* WHAT YOU NEED TO DO: Search the lines of the records for the word "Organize", and copy every line that has it.

━━ INFORMATION SUPPLIED ━━

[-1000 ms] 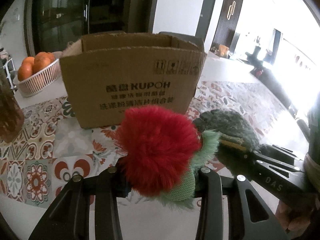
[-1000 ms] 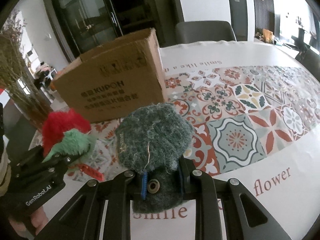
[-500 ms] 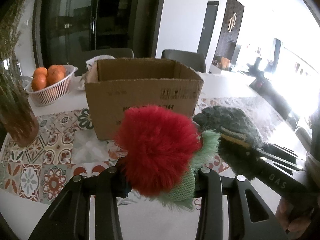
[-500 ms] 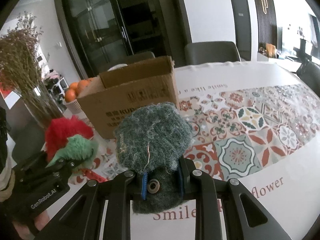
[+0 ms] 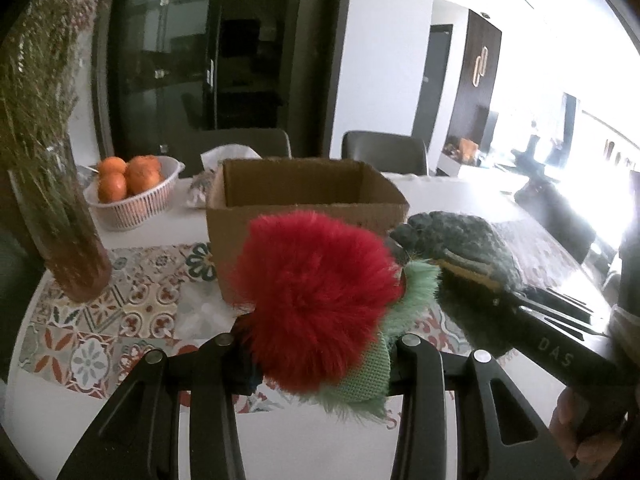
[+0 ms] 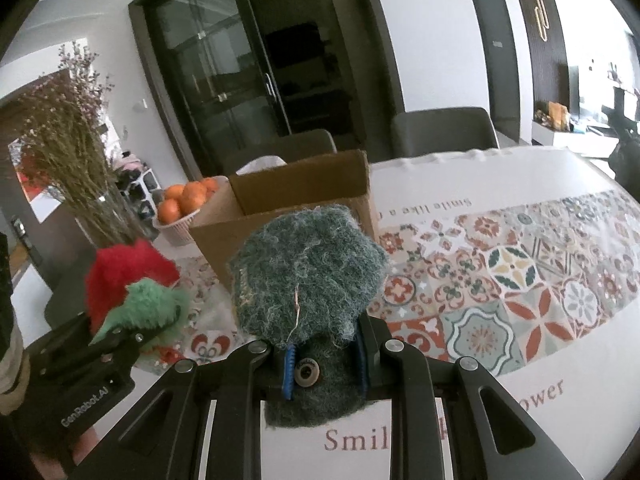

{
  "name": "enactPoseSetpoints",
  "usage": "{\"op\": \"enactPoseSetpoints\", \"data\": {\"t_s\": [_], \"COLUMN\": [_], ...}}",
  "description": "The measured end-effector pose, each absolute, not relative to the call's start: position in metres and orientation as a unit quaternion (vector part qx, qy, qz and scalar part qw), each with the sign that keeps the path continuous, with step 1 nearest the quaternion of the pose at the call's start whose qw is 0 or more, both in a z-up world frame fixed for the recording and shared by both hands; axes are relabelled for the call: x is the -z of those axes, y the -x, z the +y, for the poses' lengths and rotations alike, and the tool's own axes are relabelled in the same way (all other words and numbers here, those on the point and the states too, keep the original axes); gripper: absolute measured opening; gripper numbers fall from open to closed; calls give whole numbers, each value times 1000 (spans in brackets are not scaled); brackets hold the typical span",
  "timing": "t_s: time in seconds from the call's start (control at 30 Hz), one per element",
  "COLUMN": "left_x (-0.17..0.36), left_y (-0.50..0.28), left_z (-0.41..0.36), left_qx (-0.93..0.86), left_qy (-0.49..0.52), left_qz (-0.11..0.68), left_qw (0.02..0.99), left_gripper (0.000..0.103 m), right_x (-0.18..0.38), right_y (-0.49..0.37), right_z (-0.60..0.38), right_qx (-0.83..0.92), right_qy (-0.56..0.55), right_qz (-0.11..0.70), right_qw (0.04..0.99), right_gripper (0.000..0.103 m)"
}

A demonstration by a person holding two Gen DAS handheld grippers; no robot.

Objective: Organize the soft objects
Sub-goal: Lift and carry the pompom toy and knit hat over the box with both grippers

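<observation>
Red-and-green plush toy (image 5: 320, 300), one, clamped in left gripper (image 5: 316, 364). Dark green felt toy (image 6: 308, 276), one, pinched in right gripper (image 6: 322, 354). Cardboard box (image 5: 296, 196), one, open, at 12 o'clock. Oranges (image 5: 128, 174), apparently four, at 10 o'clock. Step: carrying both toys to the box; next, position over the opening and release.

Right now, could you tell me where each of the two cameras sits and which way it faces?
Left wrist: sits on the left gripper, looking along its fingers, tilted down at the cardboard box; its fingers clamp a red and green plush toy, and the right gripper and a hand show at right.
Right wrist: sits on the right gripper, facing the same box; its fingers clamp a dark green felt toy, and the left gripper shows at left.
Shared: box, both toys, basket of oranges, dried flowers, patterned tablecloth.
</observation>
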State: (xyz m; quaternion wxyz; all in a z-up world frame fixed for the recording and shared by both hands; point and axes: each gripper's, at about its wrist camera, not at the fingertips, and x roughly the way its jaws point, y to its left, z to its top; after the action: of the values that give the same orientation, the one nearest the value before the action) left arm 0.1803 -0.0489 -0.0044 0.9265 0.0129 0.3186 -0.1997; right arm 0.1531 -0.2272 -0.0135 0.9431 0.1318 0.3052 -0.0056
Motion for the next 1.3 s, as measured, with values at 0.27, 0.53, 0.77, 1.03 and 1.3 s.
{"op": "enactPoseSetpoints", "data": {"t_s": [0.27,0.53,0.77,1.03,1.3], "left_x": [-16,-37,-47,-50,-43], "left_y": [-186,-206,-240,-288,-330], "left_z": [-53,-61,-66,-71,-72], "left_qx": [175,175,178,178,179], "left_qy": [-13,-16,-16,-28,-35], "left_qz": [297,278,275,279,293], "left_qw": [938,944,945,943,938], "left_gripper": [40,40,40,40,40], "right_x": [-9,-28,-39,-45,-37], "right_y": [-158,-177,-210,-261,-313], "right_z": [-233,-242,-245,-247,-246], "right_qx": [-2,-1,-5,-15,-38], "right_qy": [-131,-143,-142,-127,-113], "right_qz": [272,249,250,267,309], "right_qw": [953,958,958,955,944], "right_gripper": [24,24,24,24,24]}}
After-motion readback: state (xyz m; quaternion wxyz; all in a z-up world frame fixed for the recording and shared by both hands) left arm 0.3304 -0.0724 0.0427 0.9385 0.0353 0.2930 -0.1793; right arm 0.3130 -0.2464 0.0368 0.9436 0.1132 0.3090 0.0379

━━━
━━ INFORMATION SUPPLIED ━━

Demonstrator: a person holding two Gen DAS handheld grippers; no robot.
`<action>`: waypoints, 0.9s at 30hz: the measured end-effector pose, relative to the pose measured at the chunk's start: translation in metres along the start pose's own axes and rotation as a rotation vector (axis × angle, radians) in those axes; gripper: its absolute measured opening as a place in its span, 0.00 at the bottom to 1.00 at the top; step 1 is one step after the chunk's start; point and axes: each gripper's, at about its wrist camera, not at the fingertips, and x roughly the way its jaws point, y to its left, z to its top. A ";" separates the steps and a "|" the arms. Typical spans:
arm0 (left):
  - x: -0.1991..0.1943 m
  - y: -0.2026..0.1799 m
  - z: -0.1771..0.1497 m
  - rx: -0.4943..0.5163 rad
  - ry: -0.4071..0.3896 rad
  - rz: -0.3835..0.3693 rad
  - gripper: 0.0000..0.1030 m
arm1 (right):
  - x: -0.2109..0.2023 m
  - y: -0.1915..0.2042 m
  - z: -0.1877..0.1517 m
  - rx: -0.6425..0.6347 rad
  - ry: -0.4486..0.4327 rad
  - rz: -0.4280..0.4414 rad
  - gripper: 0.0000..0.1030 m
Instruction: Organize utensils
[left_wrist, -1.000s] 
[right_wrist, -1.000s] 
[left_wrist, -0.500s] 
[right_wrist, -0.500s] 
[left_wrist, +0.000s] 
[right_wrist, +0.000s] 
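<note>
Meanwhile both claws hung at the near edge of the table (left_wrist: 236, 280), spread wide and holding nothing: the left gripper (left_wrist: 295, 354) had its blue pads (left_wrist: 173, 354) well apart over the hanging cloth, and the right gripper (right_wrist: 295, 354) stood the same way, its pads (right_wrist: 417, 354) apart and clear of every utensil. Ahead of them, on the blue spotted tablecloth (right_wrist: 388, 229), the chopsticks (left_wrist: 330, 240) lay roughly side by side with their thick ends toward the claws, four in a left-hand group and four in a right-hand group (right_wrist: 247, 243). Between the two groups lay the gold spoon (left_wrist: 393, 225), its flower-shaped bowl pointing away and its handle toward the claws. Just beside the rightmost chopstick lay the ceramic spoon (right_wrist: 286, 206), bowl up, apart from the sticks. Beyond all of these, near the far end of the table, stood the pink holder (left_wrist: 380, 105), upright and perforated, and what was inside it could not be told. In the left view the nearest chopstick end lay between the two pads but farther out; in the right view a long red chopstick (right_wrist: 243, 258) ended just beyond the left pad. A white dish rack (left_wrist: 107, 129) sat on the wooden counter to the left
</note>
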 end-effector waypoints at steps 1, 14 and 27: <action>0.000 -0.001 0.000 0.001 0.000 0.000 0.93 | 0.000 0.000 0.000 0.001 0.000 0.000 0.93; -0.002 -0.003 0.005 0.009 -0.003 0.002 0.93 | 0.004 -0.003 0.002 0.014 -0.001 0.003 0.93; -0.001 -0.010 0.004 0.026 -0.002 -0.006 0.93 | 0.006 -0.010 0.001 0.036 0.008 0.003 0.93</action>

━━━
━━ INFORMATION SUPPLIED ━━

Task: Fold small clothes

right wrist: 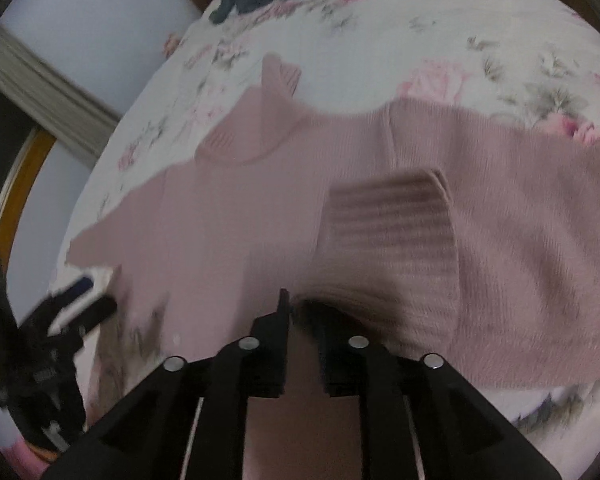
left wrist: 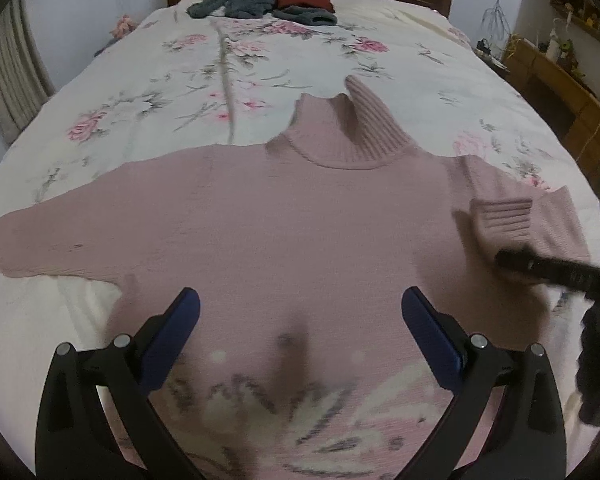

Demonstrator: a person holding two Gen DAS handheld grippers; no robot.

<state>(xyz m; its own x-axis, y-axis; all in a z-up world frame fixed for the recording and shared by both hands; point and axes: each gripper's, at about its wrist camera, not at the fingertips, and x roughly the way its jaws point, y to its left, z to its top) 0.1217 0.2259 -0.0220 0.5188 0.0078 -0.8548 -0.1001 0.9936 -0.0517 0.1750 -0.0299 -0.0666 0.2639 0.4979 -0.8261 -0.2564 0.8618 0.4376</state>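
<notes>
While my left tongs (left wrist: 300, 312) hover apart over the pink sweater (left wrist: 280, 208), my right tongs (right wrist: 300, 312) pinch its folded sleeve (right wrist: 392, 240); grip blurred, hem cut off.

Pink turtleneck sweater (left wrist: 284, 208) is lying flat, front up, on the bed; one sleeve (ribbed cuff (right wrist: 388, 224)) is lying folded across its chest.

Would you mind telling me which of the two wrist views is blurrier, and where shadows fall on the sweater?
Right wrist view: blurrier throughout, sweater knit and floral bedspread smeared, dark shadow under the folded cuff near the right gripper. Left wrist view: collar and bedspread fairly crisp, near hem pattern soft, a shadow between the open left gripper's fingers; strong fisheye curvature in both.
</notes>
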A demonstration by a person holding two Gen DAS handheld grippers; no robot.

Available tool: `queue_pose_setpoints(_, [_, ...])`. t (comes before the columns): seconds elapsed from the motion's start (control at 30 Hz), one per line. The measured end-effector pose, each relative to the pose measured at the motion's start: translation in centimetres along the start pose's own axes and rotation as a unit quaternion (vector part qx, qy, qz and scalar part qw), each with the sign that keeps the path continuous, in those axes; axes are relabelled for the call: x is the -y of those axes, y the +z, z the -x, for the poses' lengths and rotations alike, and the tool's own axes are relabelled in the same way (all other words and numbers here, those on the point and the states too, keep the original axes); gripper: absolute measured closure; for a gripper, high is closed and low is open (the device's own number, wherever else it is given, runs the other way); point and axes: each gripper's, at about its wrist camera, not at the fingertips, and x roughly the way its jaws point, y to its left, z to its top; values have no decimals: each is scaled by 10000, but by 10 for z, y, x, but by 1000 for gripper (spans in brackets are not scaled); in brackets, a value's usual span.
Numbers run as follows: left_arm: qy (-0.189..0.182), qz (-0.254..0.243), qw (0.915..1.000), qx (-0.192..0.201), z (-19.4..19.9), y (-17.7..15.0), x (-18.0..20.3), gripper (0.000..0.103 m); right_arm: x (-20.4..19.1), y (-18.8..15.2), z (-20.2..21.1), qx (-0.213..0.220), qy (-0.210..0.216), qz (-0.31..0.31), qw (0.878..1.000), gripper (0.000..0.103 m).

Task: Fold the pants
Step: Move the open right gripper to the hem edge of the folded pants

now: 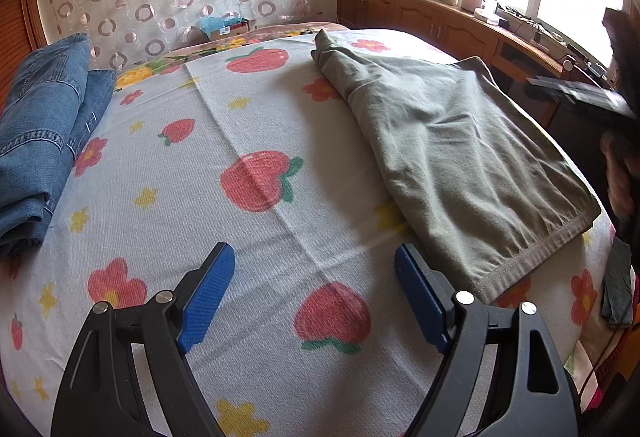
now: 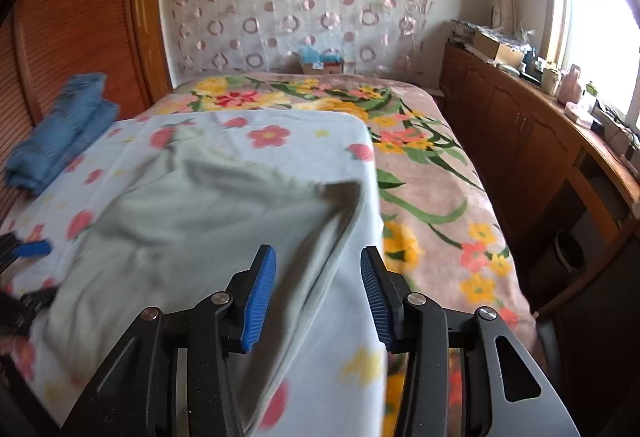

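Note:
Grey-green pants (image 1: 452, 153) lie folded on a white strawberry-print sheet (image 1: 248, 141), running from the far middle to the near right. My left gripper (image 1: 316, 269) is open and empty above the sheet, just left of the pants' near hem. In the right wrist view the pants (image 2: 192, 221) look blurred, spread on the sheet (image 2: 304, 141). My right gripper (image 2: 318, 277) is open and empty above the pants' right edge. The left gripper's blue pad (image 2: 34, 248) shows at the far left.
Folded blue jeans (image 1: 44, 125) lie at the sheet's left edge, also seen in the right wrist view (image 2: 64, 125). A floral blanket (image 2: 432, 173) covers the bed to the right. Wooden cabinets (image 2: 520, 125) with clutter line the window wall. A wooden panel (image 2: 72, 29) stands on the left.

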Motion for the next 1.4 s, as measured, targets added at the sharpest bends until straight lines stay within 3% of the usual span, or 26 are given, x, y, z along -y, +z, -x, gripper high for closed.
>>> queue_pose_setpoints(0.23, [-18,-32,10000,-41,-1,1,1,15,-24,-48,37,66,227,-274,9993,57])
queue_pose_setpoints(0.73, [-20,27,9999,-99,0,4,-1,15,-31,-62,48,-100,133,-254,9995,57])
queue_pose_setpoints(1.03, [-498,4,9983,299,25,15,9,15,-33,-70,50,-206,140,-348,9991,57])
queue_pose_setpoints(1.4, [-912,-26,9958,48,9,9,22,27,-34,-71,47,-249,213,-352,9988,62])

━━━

* YOUR RESPONSE:
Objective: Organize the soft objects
Instruction: Organize utensils

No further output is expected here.